In the data below, which lines hold "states"? Copy every one.

--- EXCERPTED RECORDS ---

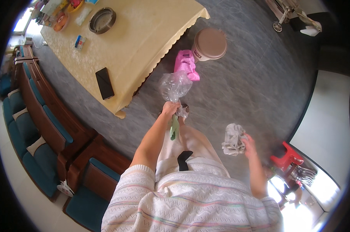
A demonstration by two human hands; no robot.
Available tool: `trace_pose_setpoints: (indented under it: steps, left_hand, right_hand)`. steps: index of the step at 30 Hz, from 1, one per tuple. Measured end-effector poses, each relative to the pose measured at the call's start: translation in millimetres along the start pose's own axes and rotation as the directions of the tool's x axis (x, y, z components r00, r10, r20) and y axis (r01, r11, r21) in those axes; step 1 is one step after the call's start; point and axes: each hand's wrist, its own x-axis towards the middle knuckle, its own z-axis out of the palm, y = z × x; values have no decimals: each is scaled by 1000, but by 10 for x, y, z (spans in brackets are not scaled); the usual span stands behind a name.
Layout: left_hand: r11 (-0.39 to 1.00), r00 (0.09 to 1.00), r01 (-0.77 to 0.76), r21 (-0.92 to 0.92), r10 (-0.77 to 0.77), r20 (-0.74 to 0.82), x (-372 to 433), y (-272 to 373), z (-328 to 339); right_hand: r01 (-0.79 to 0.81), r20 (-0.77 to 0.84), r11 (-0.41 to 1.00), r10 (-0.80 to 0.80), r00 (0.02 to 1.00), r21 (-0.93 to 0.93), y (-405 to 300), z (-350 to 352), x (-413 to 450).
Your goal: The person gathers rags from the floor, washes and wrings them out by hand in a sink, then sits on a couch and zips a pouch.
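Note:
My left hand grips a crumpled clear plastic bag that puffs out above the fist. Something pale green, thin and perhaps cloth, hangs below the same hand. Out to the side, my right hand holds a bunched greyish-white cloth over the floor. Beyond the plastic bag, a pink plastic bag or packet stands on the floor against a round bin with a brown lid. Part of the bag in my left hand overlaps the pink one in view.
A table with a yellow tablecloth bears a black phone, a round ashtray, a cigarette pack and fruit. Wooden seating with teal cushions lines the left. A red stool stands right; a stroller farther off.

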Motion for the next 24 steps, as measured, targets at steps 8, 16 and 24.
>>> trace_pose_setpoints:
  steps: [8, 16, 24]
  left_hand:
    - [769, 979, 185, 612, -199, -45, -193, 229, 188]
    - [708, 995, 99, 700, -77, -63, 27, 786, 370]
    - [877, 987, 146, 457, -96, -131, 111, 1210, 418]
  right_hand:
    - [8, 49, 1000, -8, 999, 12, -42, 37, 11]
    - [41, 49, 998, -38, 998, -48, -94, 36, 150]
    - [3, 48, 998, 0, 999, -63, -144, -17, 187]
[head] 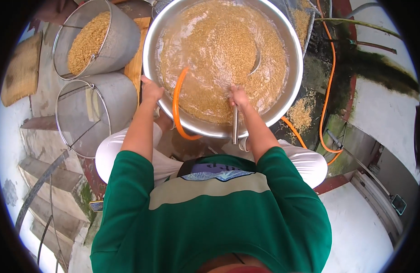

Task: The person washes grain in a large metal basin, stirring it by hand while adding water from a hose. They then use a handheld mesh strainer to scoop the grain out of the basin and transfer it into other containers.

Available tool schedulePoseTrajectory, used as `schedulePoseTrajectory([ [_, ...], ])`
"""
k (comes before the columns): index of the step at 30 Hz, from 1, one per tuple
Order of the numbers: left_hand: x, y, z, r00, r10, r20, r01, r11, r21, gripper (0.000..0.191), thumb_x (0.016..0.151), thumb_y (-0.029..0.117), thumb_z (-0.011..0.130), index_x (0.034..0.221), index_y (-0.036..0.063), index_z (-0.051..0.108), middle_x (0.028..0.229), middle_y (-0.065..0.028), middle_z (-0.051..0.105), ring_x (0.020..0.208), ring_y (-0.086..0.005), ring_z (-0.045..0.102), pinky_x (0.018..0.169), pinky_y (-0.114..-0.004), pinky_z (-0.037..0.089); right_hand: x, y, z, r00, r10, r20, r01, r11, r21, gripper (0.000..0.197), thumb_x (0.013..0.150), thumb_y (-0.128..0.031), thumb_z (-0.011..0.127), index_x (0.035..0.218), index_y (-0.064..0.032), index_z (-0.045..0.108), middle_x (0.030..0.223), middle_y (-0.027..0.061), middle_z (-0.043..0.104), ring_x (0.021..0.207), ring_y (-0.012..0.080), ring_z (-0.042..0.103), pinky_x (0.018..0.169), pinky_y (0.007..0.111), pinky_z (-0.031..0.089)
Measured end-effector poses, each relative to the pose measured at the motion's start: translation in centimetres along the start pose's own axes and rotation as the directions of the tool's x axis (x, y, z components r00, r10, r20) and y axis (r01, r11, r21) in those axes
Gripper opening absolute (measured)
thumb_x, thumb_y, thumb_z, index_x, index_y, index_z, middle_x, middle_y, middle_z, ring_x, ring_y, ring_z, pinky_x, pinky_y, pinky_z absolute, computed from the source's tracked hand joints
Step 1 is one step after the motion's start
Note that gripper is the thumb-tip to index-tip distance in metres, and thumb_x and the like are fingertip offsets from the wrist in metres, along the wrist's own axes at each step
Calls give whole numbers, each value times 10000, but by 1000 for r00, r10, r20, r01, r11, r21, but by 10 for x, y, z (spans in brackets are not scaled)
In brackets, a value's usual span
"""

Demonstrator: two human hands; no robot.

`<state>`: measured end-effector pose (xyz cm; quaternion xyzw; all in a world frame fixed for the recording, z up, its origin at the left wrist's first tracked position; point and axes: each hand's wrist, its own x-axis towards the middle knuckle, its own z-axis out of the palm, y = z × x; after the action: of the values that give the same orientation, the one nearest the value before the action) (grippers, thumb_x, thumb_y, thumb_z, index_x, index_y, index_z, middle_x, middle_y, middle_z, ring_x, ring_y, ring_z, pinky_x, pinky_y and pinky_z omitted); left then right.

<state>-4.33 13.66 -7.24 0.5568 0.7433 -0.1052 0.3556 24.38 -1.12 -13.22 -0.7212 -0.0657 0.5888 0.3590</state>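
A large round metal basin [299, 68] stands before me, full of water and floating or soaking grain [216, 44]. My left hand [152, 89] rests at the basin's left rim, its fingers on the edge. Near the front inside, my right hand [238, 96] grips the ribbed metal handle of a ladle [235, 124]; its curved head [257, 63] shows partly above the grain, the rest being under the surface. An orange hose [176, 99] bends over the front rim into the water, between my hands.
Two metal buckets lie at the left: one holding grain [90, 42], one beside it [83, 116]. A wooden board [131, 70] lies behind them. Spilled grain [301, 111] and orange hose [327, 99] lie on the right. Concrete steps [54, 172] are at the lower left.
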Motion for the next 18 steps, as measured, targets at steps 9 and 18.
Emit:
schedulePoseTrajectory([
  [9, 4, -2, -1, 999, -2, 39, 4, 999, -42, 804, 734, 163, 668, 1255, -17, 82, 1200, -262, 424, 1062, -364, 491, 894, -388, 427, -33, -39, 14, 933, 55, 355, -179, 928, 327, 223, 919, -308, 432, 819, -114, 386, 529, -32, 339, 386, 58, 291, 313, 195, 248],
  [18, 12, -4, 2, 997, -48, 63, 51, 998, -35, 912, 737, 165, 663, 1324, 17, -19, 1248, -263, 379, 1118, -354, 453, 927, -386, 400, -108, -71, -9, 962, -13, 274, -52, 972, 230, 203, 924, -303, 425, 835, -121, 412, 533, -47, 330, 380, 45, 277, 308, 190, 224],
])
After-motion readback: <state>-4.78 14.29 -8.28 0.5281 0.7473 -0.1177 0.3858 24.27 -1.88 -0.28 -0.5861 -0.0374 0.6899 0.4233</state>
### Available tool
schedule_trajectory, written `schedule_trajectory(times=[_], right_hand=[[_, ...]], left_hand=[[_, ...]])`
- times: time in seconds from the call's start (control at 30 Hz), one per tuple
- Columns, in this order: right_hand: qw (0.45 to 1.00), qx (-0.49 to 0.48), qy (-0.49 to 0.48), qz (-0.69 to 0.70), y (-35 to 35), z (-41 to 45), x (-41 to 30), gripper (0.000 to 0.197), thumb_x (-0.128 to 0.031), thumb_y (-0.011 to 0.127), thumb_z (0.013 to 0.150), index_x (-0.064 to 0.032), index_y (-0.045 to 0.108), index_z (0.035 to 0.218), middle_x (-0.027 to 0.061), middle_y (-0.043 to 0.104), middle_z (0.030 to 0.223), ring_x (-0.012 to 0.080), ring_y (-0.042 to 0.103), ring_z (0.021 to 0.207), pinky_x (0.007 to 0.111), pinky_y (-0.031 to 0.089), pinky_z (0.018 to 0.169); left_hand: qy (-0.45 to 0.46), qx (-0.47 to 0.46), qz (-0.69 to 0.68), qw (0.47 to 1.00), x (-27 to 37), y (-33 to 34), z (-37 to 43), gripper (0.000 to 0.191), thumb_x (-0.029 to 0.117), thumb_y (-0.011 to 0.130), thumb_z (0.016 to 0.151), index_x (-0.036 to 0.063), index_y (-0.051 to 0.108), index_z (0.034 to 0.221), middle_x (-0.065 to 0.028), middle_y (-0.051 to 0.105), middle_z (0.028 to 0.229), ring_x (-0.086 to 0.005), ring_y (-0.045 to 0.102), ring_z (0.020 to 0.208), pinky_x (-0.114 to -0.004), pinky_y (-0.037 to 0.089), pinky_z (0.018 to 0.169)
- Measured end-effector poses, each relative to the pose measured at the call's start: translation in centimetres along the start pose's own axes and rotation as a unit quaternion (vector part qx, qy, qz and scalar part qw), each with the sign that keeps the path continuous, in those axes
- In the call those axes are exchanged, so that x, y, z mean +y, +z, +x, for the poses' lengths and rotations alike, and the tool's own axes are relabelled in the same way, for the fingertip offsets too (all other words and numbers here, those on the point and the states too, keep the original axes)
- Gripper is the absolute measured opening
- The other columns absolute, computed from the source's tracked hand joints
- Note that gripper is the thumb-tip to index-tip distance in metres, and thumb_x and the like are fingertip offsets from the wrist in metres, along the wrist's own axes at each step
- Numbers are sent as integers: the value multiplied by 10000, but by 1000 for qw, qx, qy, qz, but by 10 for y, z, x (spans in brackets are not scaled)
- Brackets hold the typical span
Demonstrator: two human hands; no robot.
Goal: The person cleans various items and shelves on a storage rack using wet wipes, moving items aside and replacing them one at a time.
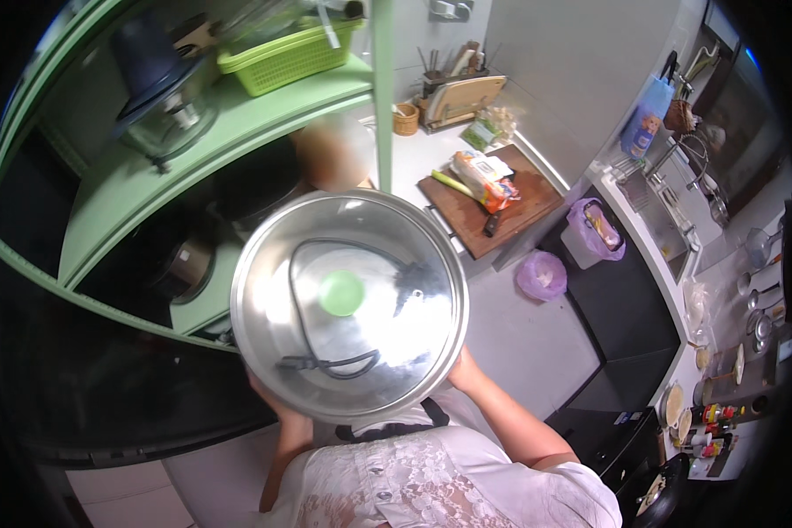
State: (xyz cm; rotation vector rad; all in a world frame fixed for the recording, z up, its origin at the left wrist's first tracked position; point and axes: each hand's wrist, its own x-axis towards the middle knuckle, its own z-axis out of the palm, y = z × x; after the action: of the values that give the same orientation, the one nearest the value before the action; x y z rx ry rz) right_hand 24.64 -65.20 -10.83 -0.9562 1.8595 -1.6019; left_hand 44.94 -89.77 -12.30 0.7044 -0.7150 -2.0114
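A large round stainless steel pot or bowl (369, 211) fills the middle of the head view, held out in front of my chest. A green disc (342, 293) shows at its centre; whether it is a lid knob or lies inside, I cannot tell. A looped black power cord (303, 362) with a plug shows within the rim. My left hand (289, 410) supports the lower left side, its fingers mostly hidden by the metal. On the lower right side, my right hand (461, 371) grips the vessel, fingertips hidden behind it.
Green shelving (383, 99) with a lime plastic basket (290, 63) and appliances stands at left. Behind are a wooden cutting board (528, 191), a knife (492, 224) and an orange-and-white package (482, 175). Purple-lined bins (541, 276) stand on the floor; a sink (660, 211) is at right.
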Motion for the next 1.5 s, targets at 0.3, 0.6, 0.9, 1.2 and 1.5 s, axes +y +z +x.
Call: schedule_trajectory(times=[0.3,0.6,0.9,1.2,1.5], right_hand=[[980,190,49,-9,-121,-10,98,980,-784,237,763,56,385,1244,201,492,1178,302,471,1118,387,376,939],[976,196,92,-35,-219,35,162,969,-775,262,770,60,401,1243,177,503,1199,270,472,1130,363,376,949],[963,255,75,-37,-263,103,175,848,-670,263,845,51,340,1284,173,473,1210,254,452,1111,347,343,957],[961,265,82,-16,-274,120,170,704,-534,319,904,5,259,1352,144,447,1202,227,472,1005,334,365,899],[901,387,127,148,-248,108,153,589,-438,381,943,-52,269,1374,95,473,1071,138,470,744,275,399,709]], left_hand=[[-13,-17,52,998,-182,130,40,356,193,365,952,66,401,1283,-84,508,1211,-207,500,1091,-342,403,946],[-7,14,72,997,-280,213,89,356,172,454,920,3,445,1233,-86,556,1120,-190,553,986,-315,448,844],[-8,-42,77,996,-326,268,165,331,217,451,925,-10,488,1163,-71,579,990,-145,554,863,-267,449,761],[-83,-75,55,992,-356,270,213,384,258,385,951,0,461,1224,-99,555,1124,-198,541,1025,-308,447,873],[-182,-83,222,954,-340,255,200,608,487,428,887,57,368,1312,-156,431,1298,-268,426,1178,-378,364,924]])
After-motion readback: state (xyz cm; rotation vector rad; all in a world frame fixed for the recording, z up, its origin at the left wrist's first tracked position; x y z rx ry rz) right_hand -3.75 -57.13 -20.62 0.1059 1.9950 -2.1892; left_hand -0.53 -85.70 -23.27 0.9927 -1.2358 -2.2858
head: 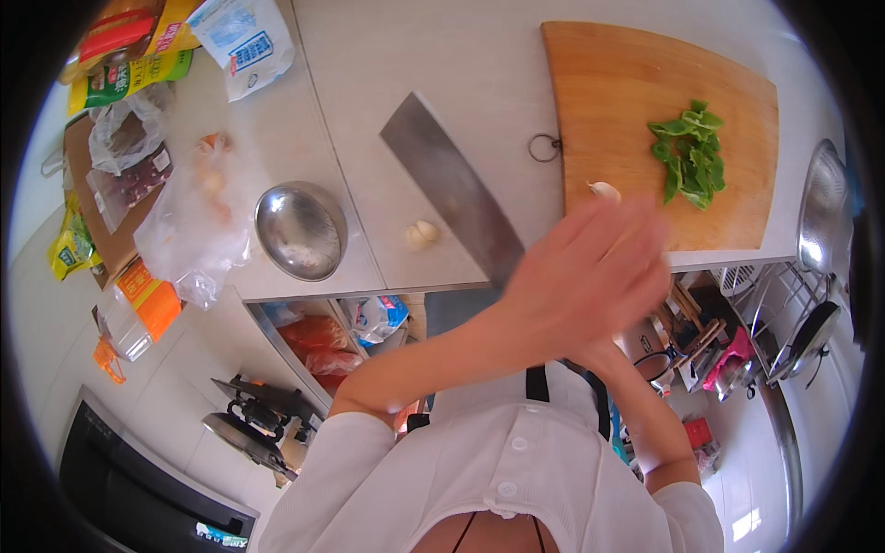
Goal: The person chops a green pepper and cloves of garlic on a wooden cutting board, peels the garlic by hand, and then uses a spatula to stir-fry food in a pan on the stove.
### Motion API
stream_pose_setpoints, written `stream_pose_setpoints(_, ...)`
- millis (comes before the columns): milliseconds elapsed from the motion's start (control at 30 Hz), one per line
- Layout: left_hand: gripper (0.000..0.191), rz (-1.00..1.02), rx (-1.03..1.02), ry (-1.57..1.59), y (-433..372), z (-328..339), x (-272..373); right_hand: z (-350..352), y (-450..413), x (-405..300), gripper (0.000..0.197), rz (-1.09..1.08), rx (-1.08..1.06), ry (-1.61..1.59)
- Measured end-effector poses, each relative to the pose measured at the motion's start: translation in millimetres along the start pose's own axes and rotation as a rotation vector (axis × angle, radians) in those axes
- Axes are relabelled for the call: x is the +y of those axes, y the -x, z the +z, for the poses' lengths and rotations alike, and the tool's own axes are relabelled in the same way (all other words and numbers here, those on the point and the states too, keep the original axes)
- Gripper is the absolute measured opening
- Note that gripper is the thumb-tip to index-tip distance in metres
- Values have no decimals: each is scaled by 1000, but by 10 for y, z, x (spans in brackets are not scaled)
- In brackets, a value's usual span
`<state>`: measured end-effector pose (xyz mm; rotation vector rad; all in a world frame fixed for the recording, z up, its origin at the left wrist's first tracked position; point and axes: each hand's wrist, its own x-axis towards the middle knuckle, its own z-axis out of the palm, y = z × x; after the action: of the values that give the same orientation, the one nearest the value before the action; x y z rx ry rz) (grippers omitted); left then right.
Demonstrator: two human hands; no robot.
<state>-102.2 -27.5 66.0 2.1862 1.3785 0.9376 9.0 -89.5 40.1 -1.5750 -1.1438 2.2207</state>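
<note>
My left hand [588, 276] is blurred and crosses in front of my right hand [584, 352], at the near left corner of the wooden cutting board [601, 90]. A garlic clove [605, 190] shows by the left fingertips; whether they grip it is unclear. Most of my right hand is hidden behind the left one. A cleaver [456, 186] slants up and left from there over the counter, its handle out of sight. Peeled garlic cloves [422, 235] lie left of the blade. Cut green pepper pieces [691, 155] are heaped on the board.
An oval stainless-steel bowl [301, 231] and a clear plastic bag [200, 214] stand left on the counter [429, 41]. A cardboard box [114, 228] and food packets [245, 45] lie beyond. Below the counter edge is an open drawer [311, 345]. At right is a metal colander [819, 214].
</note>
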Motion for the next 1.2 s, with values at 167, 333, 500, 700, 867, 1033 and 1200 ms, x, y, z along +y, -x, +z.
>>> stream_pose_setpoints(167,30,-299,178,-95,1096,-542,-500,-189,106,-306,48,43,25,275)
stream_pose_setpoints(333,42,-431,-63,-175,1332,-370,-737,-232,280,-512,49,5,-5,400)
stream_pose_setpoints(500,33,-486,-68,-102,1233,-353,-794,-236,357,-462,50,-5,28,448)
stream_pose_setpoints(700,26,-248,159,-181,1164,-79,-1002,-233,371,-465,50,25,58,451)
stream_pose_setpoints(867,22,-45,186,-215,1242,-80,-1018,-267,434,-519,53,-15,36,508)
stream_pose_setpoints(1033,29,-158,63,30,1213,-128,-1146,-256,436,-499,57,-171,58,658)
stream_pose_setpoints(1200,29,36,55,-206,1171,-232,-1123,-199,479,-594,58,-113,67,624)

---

→ **ANSWER FOR THIS EXERCISE**
- In the call those axes are exchanged, so that x, y, z mean +y, +z, +x, for the poses' lengths and rotations alike, and the tool's own axes are relabelled in the same way, for the fingertip offsets too (all other words and numbers here, those on the point and the states too, keep the original axes)
- Axes are relabelled for the call: x is the +y of those axes, y the -x, z the +z, for the poses' lengths and rotations alike, and the tool's own axes are relabelled in the same way (all other words and numbers here, those on the point and the states too, keep the original axes)

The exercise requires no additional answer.